既然这样,我们给一个词典,从词典中随机挑选单词输出:

  • 随机输出单词

    pneumology exponents tribune's uninhibitedly musicophobia chronomancy moost interchapter polypoid nondiffident ullages skyriding cohabiter castratory greenishness donnerd solidarized austenitized subarticulateness ablutions

这次是一个个完整的单词,但是不符合语法,读不通顺,更看不出表达了什么。

再升级一下,那我们收集一个常用的语句集合,从中随机挑选完整的句子输出试试:

  • 随机输出句子

    Not to advance is to go back. What do you want to do about supper? Don't press the wrong button. It doesn't really matter. Do you enjoy making me feeling like the dead? You sit here, Tom, and you sit over there, Mary. A drop of sweat ran down Tom's back. I am thinking of changing my job. Don't bite the hand that feeds you. I couldn't disagree with you more. The distinction is not always precise. Tom tried to catch the rabbit. Tom was ashamed of himself. It was nice of him to help. It's wrong to trick people like that. Don't read too much into this. I forgot. Have you been out at all? I'm glad to have passed at all. Why are we voting for Tom?

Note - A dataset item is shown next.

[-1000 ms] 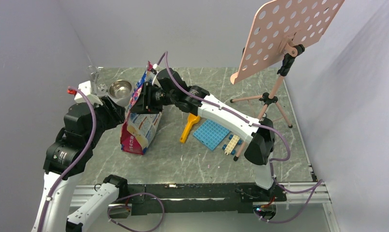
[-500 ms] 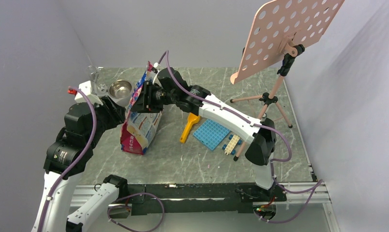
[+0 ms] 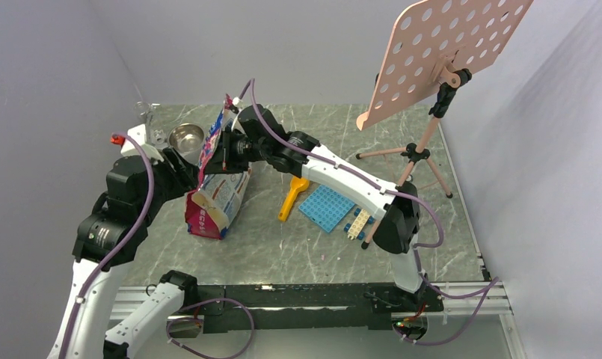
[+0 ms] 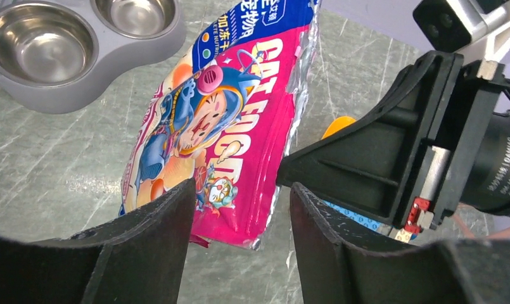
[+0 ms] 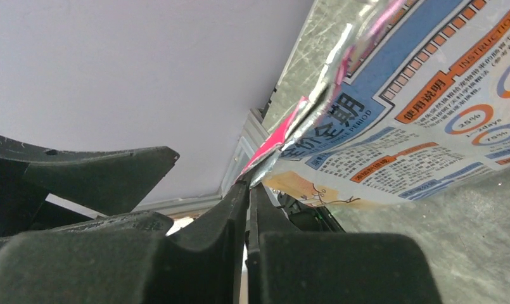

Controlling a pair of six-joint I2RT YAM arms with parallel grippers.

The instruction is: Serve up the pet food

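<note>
The pink cartoon-printed pouch (image 3: 215,187) stands on the table, its top edge pinched in my right gripper (image 3: 221,149), which is shut on it. In the right wrist view the shut fingers (image 5: 248,183) clamp the pouch's foil rim (image 5: 417,120). My left gripper (image 3: 184,173) is open just left of the pouch; in the left wrist view its fingers (image 4: 239,209) straddle the pouch's lower corner (image 4: 220,126) without touching it. The kibble is hidden inside the pouch. The twin steel bowls (image 4: 81,44) in the grey stand are empty.
The yellow scoop (image 3: 292,198) lies right of the pouch, beside a blue baseplate (image 3: 326,208) and loose bricks (image 3: 359,223). A pink perforated stand (image 3: 440,52) on a tripod (image 3: 416,153) stands at the back right. A steel bowl (image 3: 185,137) sits behind the pouch.
My left arm has moved up and right, closer to the pouch. The right gripper has shifted the pouch's top slightly left.
</note>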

这一次句子通顺了,但是句子间显得很独立,谈不上什么关系,粒度太大,组合的灵活度也不够。

那有什么更好的方法吗?还是按照常规思路分析,想想我们平时讲的话,本质上都是从别人那里学习来的 —— 学习到各种新的词汇,然后根据大家讲话的方式(我们小时候学讲话一定不知道什么语法,即使现在学新的话语我们应该也不怎么在意语法),依葫芦画瓢组合各种字/词/短语便成了我们今天讲的话。那可不可以让计算机模拟这种做法呢?下面就来试试:

  • 首先,从我们小时候开始,我们都是先学会一个字/词/短语(如:妈妈、吃饭、我喜欢),所以我们先考虑把学习的粒度放在字/词上。

    • 学习的来源:任意的英文短文

    • 粒度:把短文按词为单位分割开来(英文在这方面很简单,按空格/换行等空白符分割开就行)

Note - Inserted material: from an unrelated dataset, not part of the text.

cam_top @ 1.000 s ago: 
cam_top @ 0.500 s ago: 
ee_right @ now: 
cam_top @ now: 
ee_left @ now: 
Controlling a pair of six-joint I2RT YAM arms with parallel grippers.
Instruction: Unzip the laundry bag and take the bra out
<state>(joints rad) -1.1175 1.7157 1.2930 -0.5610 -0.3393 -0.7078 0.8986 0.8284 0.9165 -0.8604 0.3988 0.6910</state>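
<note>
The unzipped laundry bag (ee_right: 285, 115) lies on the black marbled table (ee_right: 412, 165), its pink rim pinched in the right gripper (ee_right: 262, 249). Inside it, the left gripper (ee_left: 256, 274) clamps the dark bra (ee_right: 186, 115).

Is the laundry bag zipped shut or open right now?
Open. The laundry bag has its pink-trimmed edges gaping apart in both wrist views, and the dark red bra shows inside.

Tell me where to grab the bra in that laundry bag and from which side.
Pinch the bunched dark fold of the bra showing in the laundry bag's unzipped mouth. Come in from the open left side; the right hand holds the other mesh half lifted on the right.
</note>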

      • This is the promise that our bravest warriors have protected for all of our citizens in centuries since, a long time ago.
    • 切割为单词列表(考虑一下用什么数据结构来存储这个单词列表?):

      • This is the promise that our bravest warriors have protected for all of our citizens in centuries since, a long time ago.
  • 下一步,考虑我们学习新的词汇、短语时往往不是学习孤零零的词汇、短语,它们都是在特定的环境(上下文)中被我们学习到的,所以,我们要让计算机学习字/词/短语的同时分析它们的上下文关系。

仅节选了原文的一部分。